## [WHAT YOU WILL DO]
Work through the entries below and report how many lines include "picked". The number alone is the answer.

_____

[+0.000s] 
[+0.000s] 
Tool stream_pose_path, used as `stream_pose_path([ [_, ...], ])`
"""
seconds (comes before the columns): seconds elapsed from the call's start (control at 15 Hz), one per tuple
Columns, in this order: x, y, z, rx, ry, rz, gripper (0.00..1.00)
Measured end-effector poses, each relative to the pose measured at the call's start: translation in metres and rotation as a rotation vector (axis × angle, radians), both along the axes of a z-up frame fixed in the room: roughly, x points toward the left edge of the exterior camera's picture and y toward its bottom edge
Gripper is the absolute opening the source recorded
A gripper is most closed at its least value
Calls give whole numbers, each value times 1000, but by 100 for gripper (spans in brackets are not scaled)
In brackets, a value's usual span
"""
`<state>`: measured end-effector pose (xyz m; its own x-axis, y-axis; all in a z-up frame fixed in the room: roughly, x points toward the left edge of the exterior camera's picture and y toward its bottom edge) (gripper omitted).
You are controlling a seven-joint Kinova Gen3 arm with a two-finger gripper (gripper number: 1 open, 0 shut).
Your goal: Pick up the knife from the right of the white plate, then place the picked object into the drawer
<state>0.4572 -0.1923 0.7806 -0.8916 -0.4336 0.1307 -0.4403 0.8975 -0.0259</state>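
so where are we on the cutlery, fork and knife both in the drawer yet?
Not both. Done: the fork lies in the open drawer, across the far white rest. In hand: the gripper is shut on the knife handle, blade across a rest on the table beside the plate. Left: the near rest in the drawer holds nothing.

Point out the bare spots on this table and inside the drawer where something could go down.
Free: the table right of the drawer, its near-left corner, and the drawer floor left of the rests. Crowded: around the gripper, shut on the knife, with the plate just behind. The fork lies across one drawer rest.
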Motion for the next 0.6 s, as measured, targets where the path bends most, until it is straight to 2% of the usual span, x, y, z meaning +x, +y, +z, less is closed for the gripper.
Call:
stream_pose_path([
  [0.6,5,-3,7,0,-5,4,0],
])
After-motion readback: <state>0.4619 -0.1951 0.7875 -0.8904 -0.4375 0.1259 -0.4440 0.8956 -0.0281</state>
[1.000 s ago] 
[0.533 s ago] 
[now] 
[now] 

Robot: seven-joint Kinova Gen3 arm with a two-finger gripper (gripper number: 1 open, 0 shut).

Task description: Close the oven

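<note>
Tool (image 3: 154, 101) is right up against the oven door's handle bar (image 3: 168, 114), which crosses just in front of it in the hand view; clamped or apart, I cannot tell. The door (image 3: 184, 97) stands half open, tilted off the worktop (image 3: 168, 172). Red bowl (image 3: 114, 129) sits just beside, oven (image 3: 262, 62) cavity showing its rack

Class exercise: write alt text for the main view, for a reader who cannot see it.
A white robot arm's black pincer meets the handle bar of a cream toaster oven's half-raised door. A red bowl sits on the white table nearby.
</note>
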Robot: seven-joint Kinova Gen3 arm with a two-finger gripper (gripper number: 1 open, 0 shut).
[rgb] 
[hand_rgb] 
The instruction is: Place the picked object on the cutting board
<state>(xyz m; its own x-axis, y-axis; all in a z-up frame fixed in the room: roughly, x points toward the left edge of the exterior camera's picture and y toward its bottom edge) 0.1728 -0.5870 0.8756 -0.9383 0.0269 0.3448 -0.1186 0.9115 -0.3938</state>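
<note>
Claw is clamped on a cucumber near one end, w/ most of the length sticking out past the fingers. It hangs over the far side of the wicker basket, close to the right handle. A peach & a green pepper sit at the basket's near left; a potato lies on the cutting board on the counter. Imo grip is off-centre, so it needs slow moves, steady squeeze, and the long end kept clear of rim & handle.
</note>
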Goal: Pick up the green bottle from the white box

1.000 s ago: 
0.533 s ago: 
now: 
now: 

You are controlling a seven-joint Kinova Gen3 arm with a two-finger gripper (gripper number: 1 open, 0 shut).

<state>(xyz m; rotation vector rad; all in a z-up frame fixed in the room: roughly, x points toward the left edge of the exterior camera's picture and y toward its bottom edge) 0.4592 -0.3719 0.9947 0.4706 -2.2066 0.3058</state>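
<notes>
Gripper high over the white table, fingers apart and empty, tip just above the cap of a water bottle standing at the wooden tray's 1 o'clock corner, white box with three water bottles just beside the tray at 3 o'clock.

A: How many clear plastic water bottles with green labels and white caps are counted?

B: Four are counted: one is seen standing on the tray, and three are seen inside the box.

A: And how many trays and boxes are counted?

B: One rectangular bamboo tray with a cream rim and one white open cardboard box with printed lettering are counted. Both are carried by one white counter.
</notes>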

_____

## [TASK RESPONSE]
2